[Records from a collection]

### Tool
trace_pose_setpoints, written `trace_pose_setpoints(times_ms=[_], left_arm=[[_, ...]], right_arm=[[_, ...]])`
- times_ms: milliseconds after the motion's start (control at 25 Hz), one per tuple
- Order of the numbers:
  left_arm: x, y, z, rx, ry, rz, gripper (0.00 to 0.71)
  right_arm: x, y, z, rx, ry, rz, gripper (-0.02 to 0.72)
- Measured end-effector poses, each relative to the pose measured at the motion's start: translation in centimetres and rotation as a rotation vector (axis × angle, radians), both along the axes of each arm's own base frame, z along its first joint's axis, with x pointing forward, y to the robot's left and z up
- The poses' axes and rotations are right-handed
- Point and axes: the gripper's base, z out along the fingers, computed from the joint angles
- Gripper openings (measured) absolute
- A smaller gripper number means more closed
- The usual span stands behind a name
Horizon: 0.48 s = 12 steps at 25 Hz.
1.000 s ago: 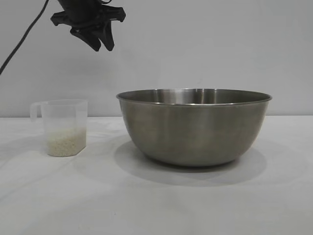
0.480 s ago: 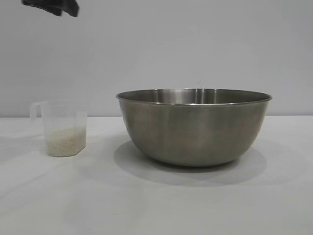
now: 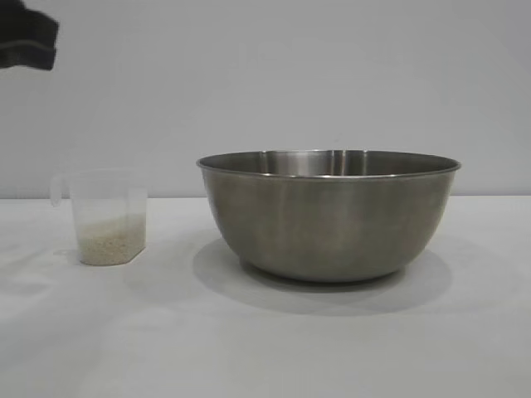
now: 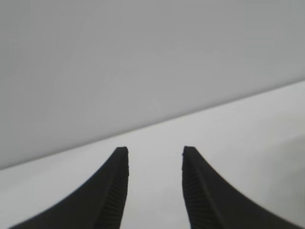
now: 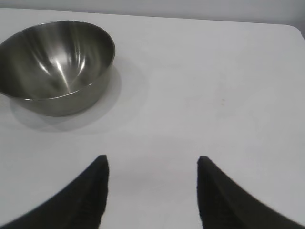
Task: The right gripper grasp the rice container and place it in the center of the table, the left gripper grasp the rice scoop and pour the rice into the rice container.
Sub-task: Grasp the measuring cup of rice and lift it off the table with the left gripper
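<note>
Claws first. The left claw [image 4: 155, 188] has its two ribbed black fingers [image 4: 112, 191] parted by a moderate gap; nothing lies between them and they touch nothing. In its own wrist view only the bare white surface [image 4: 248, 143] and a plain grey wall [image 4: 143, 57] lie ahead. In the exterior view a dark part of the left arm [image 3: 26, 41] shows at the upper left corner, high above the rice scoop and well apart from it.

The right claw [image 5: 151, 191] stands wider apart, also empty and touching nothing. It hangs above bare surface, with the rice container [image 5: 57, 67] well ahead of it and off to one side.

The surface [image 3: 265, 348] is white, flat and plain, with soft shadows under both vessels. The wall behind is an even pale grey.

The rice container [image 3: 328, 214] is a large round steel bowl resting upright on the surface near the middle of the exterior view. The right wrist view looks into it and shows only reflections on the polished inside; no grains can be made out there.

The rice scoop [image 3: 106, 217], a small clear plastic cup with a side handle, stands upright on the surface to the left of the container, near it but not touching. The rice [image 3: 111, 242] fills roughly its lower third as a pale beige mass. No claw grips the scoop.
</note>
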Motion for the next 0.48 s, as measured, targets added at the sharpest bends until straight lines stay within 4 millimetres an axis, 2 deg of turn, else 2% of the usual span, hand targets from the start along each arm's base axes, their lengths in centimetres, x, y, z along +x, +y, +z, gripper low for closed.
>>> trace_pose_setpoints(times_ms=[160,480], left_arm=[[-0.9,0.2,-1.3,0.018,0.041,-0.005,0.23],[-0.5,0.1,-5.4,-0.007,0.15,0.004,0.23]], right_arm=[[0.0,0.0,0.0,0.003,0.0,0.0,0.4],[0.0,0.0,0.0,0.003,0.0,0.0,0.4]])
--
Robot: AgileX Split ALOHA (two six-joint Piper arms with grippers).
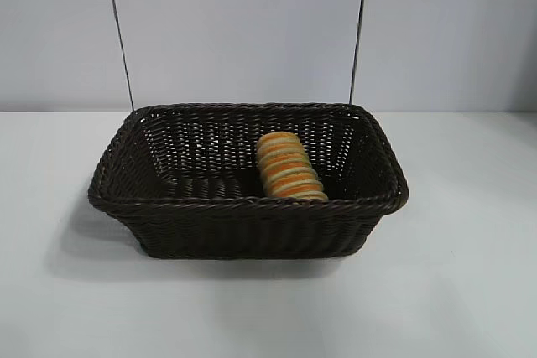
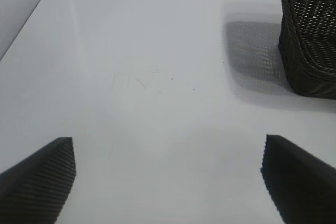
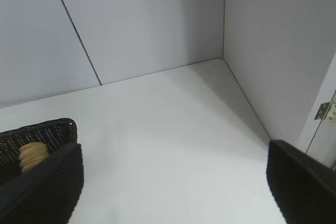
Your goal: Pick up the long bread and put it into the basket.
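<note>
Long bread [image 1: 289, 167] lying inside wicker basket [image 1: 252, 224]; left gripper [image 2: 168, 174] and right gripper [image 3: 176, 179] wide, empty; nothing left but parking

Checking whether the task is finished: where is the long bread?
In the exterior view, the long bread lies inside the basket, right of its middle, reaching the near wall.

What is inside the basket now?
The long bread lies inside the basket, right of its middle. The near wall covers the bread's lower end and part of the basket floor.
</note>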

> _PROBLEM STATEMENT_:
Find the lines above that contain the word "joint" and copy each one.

> _RESULT OF THE EXERCISE_:
- Measured end-effector poses, each relative to the pose measured at the motion's start: translation in centimetres and rotation as a rotation vector (axis × angle, radians), both along the axes of each arm's own base frame, z along its first joint's axis, with x pointing forward, y to the robot's left and z up
- Point and axes: the gripper's base, z out along the fingers, computed from the joint angles
Robot: AgileX Split ALOHA (two six-joint Piper arms with grippers).

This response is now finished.